### Exercise goal
Your response should consist of every entry, unchanged.

### Stored dataset items

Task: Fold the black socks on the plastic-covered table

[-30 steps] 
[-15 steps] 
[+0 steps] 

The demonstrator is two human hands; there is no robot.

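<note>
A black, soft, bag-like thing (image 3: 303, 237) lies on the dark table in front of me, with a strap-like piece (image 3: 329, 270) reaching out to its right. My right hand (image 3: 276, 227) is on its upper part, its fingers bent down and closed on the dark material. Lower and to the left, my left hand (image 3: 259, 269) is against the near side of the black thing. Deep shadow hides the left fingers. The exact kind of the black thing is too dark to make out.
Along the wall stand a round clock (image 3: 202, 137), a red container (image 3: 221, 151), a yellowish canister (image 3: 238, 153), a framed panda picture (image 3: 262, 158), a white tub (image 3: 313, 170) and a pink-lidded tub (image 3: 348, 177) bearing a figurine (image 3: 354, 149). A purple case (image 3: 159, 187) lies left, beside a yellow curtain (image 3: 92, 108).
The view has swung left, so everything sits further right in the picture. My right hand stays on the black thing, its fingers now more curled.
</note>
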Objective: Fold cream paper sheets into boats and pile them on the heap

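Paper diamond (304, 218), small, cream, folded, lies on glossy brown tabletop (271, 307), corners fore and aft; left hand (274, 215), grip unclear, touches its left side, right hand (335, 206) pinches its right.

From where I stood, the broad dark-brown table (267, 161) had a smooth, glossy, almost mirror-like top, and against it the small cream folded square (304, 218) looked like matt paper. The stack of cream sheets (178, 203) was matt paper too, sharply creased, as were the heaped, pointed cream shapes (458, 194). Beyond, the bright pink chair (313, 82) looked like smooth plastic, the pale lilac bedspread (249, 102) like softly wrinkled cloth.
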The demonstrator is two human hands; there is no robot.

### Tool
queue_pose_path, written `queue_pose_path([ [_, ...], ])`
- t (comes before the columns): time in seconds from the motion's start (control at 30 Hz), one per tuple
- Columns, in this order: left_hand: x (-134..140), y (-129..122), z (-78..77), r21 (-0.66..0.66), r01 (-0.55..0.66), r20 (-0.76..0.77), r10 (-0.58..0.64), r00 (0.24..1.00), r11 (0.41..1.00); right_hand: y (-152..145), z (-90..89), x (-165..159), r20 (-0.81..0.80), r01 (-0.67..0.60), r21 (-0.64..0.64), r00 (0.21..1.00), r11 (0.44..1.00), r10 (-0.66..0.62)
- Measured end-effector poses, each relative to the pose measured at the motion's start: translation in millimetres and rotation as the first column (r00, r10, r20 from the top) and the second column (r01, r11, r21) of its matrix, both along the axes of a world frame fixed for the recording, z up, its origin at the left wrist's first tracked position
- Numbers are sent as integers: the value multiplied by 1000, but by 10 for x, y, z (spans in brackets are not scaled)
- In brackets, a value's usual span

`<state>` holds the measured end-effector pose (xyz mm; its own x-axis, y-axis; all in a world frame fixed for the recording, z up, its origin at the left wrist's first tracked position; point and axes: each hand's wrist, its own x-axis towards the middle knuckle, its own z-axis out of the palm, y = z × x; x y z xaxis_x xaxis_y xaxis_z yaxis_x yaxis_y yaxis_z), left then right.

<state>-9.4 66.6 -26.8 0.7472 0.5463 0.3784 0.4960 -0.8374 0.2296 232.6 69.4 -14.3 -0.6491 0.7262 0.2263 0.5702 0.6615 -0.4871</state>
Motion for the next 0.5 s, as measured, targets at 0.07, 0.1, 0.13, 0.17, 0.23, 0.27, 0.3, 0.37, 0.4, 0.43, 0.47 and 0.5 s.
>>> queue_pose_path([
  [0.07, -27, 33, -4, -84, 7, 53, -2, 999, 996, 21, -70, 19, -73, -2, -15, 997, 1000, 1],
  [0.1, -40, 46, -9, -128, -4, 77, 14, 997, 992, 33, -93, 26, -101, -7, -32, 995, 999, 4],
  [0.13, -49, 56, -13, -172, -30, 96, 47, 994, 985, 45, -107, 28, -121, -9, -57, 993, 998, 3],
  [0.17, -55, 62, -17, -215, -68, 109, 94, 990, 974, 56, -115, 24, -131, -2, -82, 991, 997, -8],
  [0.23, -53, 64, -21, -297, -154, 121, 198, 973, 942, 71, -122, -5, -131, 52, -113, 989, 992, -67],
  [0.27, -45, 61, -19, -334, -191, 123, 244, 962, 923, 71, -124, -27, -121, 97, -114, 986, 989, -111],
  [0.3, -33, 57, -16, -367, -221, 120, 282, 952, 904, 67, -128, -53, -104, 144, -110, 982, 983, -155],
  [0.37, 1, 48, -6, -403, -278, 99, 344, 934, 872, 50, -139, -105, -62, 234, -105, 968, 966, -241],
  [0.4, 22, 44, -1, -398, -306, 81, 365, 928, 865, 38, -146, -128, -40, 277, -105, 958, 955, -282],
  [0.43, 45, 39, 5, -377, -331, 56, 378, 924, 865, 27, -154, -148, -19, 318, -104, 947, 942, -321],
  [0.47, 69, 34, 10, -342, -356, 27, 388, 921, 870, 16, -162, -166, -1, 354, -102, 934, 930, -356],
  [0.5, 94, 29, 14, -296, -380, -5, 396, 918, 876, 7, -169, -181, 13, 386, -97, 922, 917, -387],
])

### Task solution
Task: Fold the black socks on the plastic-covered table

[-30 steps] 
[-15 steps] 
[+0 steps] 

The demonstrator is two human hands; there is no robot.

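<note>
A black, soft, bag-like thing (image 3: 303, 237) lies on the dark table in front of me, with a strap-like piece (image 3: 329, 270) reaching out to its right. My right hand (image 3: 276, 227) is on its upper part, its fingers bent down and closed on the dark material. Lower and to the left, my left hand (image 3: 259, 269) is against the near side of the black thing. Deep shadow hides the left fingers. The exact kind of the black thing is too dark to make out.
Along the wall stand a round clock (image 3: 202, 137), a red container (image 3: 221, 151), a yellowish canister (image 3: 238, 153), a framed panda picture (image 3: 262, 158), a white tub (image 3: 313, 170) and a pink-lidded tub (image 3: 348, 177) bearing a figurine (image 3: 354, 149). A purple case (image 3: 159, 187) lies left, beside a yellow curtain (image 3: 92, 108).
The view has swung left, so everything sits further right in the picture. My right hand stays on the black thing, its fingers now more curled.
</note>
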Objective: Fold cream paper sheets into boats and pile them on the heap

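Paper diamond (304, 218), small, cream, folded, lies on glossy brown tabletop (271, 307), corners fore and aft; left hand (274, 215), grip unclear, touches its left side, right hand (335, 206) pinches its right.

From where I stood, the broad dark-brown table (267, 161) had a smooth, glossy, almost mirror-like top, and against it the small cream folded square (304, 218) looked like matt paper. The stack of cream sheets (178, 203) was matt paper too, sharply creased, as were the heaped, pointed cream shapes (458, 194). Beyond, the bright pink chair (313, 82) looked like smooth plastic, the pale lilac bedspread (249, 102) like softly wrinkled cloth.
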The demonstrator is two human hands; there is no robot.

### Tool
queue_pose_path, written `queue_pose_path([ [_, ...], ])`
- t (comes before the columns): time in seconds from the motion's start (control at 30 Hz), one per tuple
- Columns, in this order: left_hand: x (-134..140), y (-129..122), z (-78..77), r21 (-0.66..0.66), r01 (-0.55..0.66), r20 (-0.76..0.77), r10 (-0.58..0.64), r00 (0.24..1.00), r11 (0.41..1.00); right_hand: y (-152..145), z (-90..89), x (-165..159), r20 (-0.81..0.80), r01 (-0.67..0.60), r21 (-0.64..0.64), r00 (0.21..1.00), r11 (0.44..1.00), r10 (-0.66..0.62)
- Measured end-effector poses, each relative to the pose measured at the motion's start: translation in millimetres and rotation as the first column (r00, r10, r20 from the top) and the second column (r01, r11, r21) of its matrix, both along the axes of a world frame fixed for the recording, z up, its origin at the left wrist's first tracked position
- Numbers are sent as integers: the value multiplied by 1000, but by 10 for x, y, z (spans in brackets are not scaled)
- In brackets, a value's usual span

`<state>` holds the measured end-effector pose (xyz mm; its own x-axis, y-axis; all in a world frame fixed for the recording, z up, its origin at the left wrist's first tracked position; point and axes: each hand's wrist, its own x-axis towards the middle knuckle, its own z-axis out of the palm, y = z × x; x y z xaxis_x xaxis_y xaxis_z yaxis_x yaxis_y yaxis_z), left then right.

<state>-9.4 66.6 -26.8 0.7472 0.5463 0.3784 0.4960 -0.8374 0.2296 232.6 69.4 -14.3 -0.6491 0.7262 0.2263 0.5702 0.6615 -0.4871</state>
Motion for the next 0.5 s, as measured, targets at 0.07, 0.1, 0.13, 0.17, 0.23, 0.27, 0.3, 0.37, 0.4, 0.43, 0.47 and 0.5 s.
>>> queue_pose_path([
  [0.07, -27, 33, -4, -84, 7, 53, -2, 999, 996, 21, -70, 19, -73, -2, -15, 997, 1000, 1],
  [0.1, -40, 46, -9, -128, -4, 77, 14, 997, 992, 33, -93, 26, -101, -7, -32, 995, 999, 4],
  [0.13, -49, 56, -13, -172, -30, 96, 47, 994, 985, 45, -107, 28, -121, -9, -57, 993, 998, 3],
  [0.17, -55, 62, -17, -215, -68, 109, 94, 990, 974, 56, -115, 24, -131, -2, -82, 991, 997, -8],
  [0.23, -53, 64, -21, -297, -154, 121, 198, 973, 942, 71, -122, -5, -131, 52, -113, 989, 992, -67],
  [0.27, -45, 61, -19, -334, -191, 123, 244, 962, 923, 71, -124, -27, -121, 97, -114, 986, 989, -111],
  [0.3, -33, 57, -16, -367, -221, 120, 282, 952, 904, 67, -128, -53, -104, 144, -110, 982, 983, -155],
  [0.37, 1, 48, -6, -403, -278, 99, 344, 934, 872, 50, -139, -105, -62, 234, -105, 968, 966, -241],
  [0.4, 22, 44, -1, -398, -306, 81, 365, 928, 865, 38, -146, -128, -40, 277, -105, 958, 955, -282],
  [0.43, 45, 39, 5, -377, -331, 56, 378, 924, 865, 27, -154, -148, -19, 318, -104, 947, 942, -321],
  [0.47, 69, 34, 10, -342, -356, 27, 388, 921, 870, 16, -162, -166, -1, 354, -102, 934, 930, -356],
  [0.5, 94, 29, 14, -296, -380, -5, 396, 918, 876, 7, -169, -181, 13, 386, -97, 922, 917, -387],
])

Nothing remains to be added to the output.